Each memory scrapes another free
so that all I feel
undulates beneath an image of you
which changes as if you, not memory,
had consequences
of color and light. Or perhaps he’d lost
the love which could move his imagination
to complete her, and
could not find in he play of memory
a face as true as the naked nubble his
scalpel left three times.
From MEMOIR (Chicory Blue Press, 1998)
Bertolt Brecht’s Galileo Havermeyer Hall at Columbia, 1978
In the play about the first telescope, a man notes
through Galileo’s strange tube a moon’s edge
not precise or sharp, but irregular, serrated.
We face each other, two women friends, a small
table. Mouth ached to a smile, you begin: the balance-
job, marriage, writing-it’s stopped working. Passion
of discovery: Brecht argues such a passion is true
reason. You contemplate leaving a man. I
have left a man. A Hungarian restaurant. Sun
not earth is center. Galileo argues
Copernicus. Priests argue heaven, Ptolemy,
crystal spheres that never move, refuse to look
through the telescope. A man weeping. I cannot touch
him. To comfort would keep me here. You speak of
leaving, feel abandoned. Fork lifted: Perhaps I am
insatiable. Perhaps no one can love me
enough. Chicken paprikash, red cabbage, red wine. Gold
light of April evening. Young women, young arms
Wreathing young men, whisper near university walls.

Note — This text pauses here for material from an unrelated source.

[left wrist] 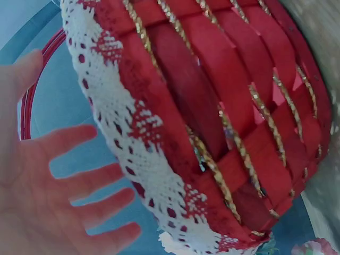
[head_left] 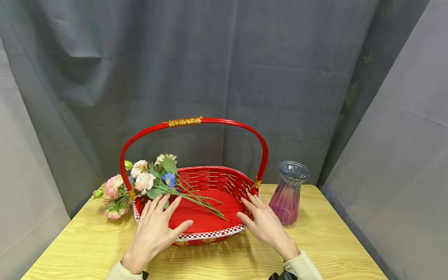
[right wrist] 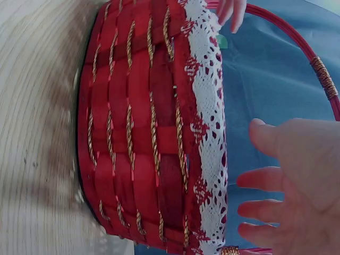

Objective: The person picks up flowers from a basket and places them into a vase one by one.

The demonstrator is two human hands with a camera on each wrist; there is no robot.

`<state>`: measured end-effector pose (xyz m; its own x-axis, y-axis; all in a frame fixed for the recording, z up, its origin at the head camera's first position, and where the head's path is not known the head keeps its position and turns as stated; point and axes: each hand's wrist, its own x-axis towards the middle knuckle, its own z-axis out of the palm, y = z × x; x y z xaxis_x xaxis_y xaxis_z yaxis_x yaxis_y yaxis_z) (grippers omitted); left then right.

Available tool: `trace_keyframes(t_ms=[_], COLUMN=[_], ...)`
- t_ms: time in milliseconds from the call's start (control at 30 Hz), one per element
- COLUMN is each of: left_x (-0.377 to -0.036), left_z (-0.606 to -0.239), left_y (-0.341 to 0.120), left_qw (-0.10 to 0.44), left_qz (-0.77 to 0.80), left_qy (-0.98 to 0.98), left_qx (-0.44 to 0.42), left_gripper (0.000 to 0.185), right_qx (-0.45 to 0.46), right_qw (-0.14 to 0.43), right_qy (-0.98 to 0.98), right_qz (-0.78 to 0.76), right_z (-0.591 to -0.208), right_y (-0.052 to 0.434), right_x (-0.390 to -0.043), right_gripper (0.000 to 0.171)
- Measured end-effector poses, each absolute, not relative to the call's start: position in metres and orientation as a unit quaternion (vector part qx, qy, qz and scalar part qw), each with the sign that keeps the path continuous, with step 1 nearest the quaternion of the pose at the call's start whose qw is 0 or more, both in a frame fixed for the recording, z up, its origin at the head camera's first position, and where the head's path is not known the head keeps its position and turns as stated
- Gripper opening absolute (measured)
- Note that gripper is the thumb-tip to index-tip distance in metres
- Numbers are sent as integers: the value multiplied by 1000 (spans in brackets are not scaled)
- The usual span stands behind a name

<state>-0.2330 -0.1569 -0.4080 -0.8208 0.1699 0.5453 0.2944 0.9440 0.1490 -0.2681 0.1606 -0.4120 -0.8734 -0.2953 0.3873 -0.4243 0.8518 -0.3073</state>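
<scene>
A red woven basket (head_left: 210,235) with white lace trim and a tall arched handle stands on the table. My left hand (head_left: 154,229) is spread over the basket's front left rim, with straight fingers and nothing held. Over the front right side hovers my right hand (head_left: 264,221), its fingers likewise apart and holding nothing. Artificial flowers (head_left: 144,182) in cream, white and blue lie across the basket's left rim, their green stems (head_left: 206,204) reaching inside. In the left wrist view the left palm (left wrist: 48,202) shows beside the lace; whether fingertips touch the basket I cannot tell.
A blue-to-pink glass vase (head_left: 287,194) stands upright to the right of the basket. Pink flowers (head_left: 114,190) lie outside the basket on the left. Behind the wooden table (head_left: 332,241) hangs a grey curtain (head_left: 297,97).
</scene>
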Motion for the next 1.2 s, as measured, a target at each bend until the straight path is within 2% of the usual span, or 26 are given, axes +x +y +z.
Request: trace_keyframes(t_ms=[233,567,800,933,1200], left_x=[-228,-222,-221,-218,-211], left_z=[-417,-429,-436,-438,-442], left_y=[-160,-166,-170,-172,-172], left_qw=[304,298,347,366,374], left_qz=[-100,-119,-118,-124,-93], left_qy=[-935,-924,-898,-892,-899], left_qx=[-154,-208,-245,-234,-211], left_gripper=[61,48,32,27,30], right_qx=[173,167,172,179,165], right_qw=[172,201,211,205,167], right_qy=[-938,-924,-921,-917,-912], right_qz=[245,279,279,291,337], right_z=[-416,-424,-422,-419,-414], right_y=[157,149,139,132,121], right_x=[-275,-287,-292,-294,-302], right_gripper=[48,39,34,32,32])
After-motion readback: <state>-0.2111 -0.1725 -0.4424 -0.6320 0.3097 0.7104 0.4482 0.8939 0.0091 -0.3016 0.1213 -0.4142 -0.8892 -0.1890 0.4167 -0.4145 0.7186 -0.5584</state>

Janet, women like us are caught in history,
a diaspora. A Leonard Woolf taking care is
not enough. We are not willing to forfeit
passion of love to have passion of work: We want both.

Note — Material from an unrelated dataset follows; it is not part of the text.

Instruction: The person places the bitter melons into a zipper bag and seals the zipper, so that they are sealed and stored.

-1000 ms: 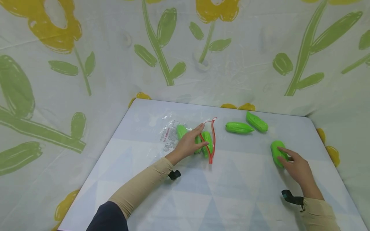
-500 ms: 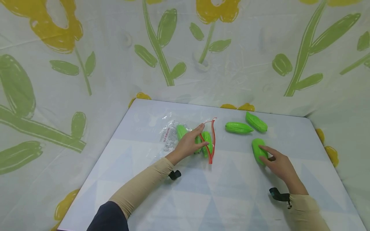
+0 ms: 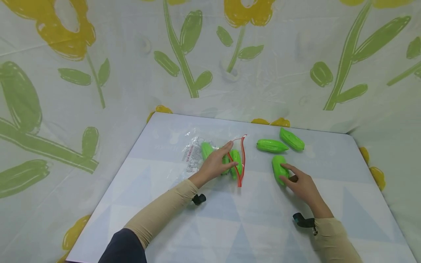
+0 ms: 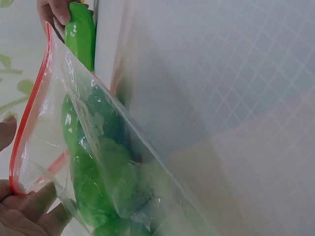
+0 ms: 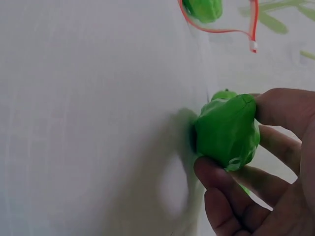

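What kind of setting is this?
Likely a staged recording booth, not a kitchen: a pale tabletop walled in by flower-print sheeting, with plastic toy green gourds and a red-zip clear bag.

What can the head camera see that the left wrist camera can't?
Only the head view shows two loose green gourds on the white table, and the flowered cloth behind. Only the left wrist view shows the gourds packed inside up close. Both show the clear bag held by the left hand, and the right hand gripping a gourd.
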### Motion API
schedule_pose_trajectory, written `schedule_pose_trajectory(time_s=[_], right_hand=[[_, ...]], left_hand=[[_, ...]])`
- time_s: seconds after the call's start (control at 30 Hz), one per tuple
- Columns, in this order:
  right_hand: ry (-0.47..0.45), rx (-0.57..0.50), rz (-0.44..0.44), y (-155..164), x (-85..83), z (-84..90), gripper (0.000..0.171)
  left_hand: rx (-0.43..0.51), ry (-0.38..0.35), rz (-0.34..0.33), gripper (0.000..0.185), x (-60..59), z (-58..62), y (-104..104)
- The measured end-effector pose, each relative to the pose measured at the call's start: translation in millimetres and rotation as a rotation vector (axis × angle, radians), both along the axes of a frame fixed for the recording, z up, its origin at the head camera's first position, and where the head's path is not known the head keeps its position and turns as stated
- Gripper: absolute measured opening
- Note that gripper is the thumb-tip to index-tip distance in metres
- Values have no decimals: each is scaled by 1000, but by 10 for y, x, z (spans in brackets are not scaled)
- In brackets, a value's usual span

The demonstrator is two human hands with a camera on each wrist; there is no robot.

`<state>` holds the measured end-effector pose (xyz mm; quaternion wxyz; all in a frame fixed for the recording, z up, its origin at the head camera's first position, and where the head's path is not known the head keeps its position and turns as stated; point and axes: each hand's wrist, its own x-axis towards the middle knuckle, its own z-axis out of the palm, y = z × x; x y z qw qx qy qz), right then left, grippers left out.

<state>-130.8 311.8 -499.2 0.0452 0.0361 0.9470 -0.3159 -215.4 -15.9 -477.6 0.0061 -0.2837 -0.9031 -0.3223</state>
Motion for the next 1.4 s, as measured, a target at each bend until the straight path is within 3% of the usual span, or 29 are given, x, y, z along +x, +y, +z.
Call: schedule_pose_trajectory(time_s=[0.8,1.4], right_hand=[[-5,-66,24,-121,-71,-30,63],[106,-182,138,-308,-116,-63,56]], left_hand=[[-3,-8,5,83,-4,-14,6],[5,11,1,81,-5,-19,14]])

A man’s blunt body on blue sheets. Sweetness of
years. I leave, go on more alone. Yesterday we talked
until night. Maybe it’s time to part, is what
we came to. Janet, when I knew I had to leave the
house where we’d lived seven years, I cried every
morning. If there were a child, perhaps I could not have
left. Unrestricted inquiry, they warn him,
is dangerous for mankind. Galileo, obsessed,
keeps eye to glass, night, Jupiter’s four moons, hears
no warning. If I leave, will anyone else ever
love me? Janet, I was in bed with my new
love kissing when I saw us: sweet Sunday, him, me
seven years younger walking near the blue
river way downtown. Late lunch in a bar, blue sky fall
vivid. I couldn’t stop crying until I
reached the telephone, called. I don’t know if I cried for
the loss of him, for the loss of a me who
could live with him, or for the loss of what I didn’t
know we’d lost until that night I walked through snow
with someone else. Ice air acme in me like freezing breath,
stars bristled a black sky, my mind knew I must
get our. A student in the presence of his mentor:
Galileo, old, blind, silenced. The young man
asks, “have you truly recanted?” “Yes, I have seen their
instruments of torture, and my body fears
pain.” Janet, I keep seeing a woman forty-one
stop painting: sanatoriums, shock, drugs; her
daughter, after nine children, begins to write: cancer,
dead at fifty. I am her daughter. Yes, my
body fears. Galileo at the telescope: Three
moons near Jupiter! I’ve proved Copernicus –
heaven moves! Writes his last at night, prisoner, candle-
lit, racing blindness. The young man smuggles it
free. Janet, we must risk our fear, this history. I say
we must be insatiable.. We walk, theatre
into cool night, moon silver in a black sky. Edge not
serrated, but smooth. Perfect as a clear choice.